◆ THE TASK ◆
Below are the entries; give again exactly the lines from the one mentioning "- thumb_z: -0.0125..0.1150" through the one mentioning "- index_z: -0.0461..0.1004", inclusive.
++++ DATA FOR THE TASK
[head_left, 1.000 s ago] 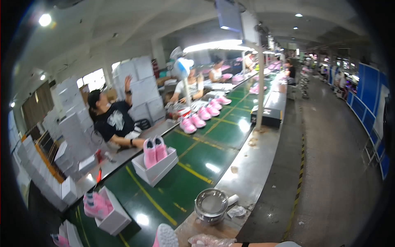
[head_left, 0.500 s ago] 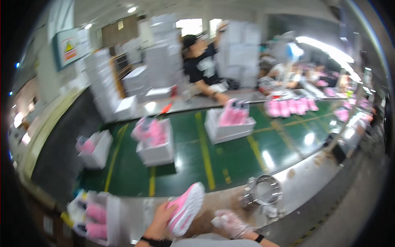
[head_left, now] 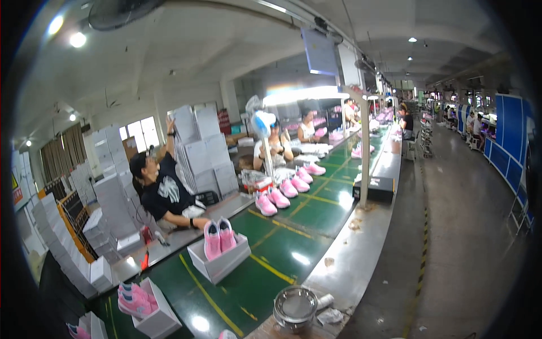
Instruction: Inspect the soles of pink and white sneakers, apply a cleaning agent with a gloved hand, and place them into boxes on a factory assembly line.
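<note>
Neither of my hands shows in the head view. At the lower edge, a small bit of a pink shoe (head_left: 227, 334) pokes into the picture; what holds it, if anything, is out of sight. On the green conveyor belt (head_left: 316, 226), a white box (head_left: 217, 270) carries a pair of pink sneakers (head_left: 219, 240) standing upright. Nearer and to the left, another white box (head_left: 161, 319) has pink sneakers (head_left: 135, 300) leaning over its side. A third white box (head_left: 97, 326) is cut off at the lower left. Beside the belt's near side sits a round metal bowl (head_left: 296, 305).
A co-worker (head_left: 169, 192) across the belt reaches one hand to the middle box and raises the other by stacked white boxes (head_left: 206, 141). Several pink shoes (head_left: 288, 187) line the belt's far side. A dark box (head_left: 377, 188) stands by a post (head_left: 366, 152). A walkway (head_left: 446, 254) runs along the right.
My view has swung right and upward. Both hands, with the pink sneaker held in my left, have dropped out of the picture. More of the line and the walkway now shows.
</note>
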Action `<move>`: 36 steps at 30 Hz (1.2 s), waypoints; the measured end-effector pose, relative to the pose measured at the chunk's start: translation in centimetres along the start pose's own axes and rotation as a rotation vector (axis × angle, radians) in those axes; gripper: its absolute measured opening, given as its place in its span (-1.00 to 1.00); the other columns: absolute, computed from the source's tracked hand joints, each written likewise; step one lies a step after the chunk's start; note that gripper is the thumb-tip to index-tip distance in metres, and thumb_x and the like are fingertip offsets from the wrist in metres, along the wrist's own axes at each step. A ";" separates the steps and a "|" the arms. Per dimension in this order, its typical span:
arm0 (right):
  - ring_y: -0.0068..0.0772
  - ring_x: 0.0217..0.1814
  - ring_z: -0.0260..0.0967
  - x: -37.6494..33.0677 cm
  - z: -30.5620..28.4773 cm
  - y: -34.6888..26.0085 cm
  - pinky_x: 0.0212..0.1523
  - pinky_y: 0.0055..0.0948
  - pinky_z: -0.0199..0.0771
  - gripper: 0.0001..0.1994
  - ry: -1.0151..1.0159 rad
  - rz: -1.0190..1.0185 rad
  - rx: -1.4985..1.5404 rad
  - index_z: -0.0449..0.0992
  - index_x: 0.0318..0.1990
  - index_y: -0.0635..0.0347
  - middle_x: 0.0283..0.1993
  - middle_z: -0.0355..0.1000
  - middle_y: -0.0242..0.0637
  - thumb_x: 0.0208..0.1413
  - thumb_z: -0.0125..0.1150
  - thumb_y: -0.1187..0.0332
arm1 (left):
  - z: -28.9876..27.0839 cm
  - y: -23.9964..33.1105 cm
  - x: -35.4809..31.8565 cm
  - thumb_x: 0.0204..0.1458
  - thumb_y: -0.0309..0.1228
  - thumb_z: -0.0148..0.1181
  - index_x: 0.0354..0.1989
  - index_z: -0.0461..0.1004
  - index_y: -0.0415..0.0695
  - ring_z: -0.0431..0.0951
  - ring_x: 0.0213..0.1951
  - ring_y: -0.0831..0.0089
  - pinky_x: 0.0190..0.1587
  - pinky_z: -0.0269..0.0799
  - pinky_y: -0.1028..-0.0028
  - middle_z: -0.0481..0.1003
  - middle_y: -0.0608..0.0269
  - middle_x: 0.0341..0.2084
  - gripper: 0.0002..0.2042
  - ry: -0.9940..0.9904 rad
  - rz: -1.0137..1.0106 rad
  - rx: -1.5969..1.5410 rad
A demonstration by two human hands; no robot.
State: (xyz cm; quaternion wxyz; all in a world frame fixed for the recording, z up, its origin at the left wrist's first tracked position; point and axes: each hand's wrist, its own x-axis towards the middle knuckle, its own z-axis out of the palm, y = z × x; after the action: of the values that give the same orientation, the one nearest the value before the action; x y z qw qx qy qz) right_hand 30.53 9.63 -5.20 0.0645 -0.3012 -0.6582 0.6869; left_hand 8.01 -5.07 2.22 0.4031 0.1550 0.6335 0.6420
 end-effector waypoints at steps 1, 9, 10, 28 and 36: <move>-0.42 0.06 0.23 1.0 -1.1 -0.6 0.06 -0.39 0.29 -0.50 0.010 -0.022 -0.010 0.31 0.10 0.12 0.00 0.33 -0.29 0.11 0.16 0.03 | 1.0 1.3 0.0 0.07 -0.44 0.11 -0.03 0.38 -0.32 0.48 -0.24 0.39 -0.15 0.43 0.40 0.50 0.12 -0.24 -0.69 0.032 -0.005 0.150; -0.51 0.02 0.22 -0.6 -0.8 0.9 0.06 -0.44 0.28 -0.68 -0.020 -0.117 0.259 0.33 0.03 0.12 -0.06 0.33 -0.38 0.17 0.15 0.25 | 3.5 2.5 -0.9 0.05 -0.42 0.19 -0.01 0.37 -0.31 0.40 -0.15 0.43 -0.08 0.37 0.42 0.44 0.18 -0.15 -0.65 0.075 -0.132 0.120; -0.51 0.02 0.22 -0.5 -1.0 1.3 0.06 -0.44 0.28 -0.68 -0.019 -0.118 0.258 0.33 0.03 0.12 -0.06 0.33 -0.38 0.17 0.15 0.25 | 3.6 2.4 -0.6 0.05 -0.42 0.19 -0.01 0.37 -0.31 0.40 -0.15 0.43 -0.08 0.37 0.42 0.44 0.18 -0.15 -0.65 0.074 -0.132 0.119; -0.67 -0.30 0.23 0.3 -2.3 4.6 -0.29 -0.53 0.35 -0.68 -0.058 -0.274 0.362 0.34 0.02 0.16 -0.34 0.31 -0.47 0.18 0.13 0.23 | 1.3 -3.8 3.9 0.06 -0.46 0.18 0.21 0.12 -0.34 0.32 0.04 0.34 0.05 0.33 0.37 0.28 0.05 0.08 -0.44 0.029 -0.071 0.198; -0.66 -0.28 0.23 -0.7 -3.7 2.8 -0.29 -0.55 0.33 -0.66 -0.042 -0.156 0.241 0.34 0.03 0.10 -0.36 0.32 -0.52 0.16 0.15 0.19 | 4.1 -1.7 1.8 0.06 -0.51 0.16 0.24 0.09 -0.33 0.29 0.10 0.32 0.11 0.30 0.38 0.23 0.02 0.16 -0.43 0.073 -0.091 0.186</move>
State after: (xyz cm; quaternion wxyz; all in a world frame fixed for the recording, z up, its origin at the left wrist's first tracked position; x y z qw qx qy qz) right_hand 33.75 12.13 -7.47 0.1396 -0.2246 -0.5936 0.7601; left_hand 10.38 -1.15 0.65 0.3923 0.1395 0.7109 0.5668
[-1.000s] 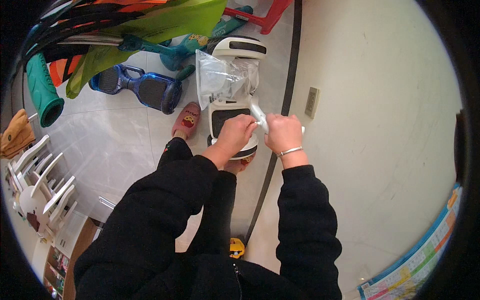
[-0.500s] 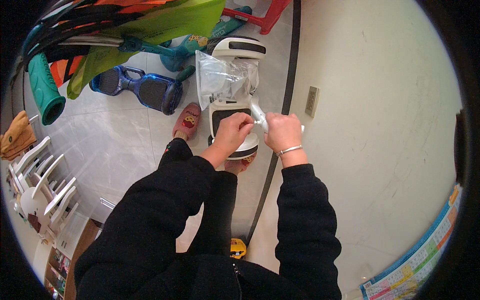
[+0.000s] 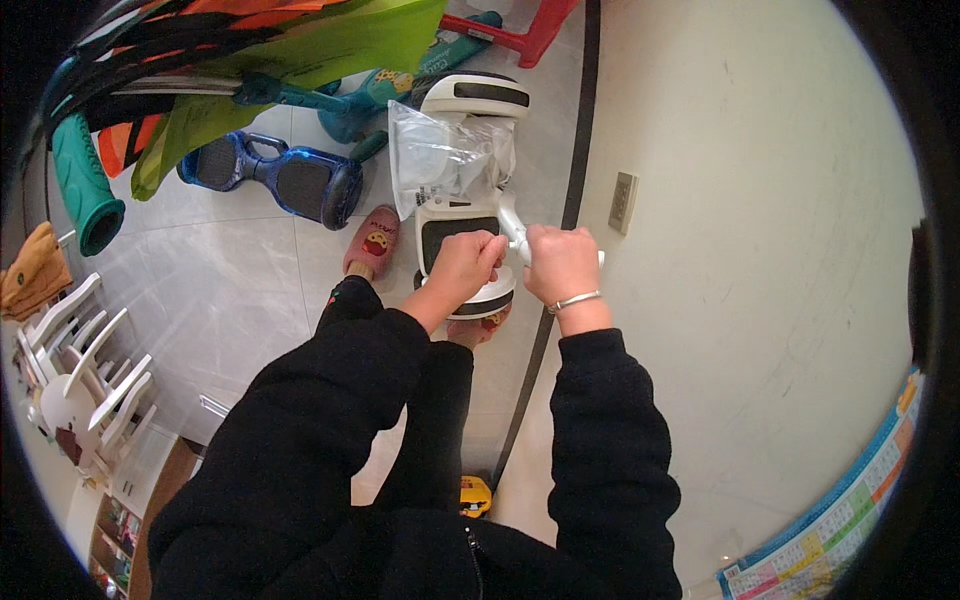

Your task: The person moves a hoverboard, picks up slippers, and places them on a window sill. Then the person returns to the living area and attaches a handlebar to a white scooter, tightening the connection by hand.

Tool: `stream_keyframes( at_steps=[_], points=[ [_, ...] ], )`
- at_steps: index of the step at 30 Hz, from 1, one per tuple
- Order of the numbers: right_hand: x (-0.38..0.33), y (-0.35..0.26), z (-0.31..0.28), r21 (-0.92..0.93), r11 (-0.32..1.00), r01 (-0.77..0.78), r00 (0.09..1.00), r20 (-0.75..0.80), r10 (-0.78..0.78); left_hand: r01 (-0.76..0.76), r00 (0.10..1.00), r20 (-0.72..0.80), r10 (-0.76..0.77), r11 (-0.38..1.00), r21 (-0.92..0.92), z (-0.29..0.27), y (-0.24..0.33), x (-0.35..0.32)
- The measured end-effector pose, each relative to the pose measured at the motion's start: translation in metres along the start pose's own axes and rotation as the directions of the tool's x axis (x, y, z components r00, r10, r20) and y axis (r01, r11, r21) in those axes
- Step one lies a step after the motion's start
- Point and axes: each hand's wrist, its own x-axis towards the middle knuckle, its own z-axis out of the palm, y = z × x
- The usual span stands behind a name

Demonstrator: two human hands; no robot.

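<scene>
My right hand (image 3: 563, 265) wraps round the white steering bar (image 3: 511, 212) of a white self-balancing scooter (image 3: 462, 208). Closed fingers of my left hand (image 3: 466, 264) meet a small white knob (image 3: 513, 243) that sticks out from the bar's left side. How much of the knob is inside the fingers is hidden. A clear plastic bag (image 3: 448, 155) lies over the scooter's middle, between its two black-and-white wheels. Both hands are above the nearer footpad (image 3: 445, 232).
A blue two-wheeled hoverboard (image 3: 270, 175) lies on the floor to the left. Beyond it are a teal kick scooter (image 3: 345, 115) and a green handlebar grip (image 3: 88, 190). A pale wall with a socket (image 3: 623, 203) rises on the right. Pink slippers (image 3: 373, 243) are on my feet.
The left fingers have curled from a pinch into a tighter fist at the knob. The right hand keeps its hold on the bar. The view has shifted slightly.
</scene>
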Motion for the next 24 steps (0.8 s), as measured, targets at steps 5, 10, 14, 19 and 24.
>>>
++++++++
◆ EXPECTED ANSWER ◆
  - thumb_z: -0.0125..0.1150
  - thumb_y: -0.1187..0.0332
arm1 (left):
  - z: -28.9876..27.0839 cm
  - y: -23.9964..33.1105 cm
  - x: -35.4809..31.8565 cm
  - thumb_x: 0.0204..0.1458
  - thumb_y: -0.0309..0.1228
  - thumb_z: -0.0148..0.1181
  - index_x: 0.0354..0.1989
  - index_z: -0.0461..0.1004

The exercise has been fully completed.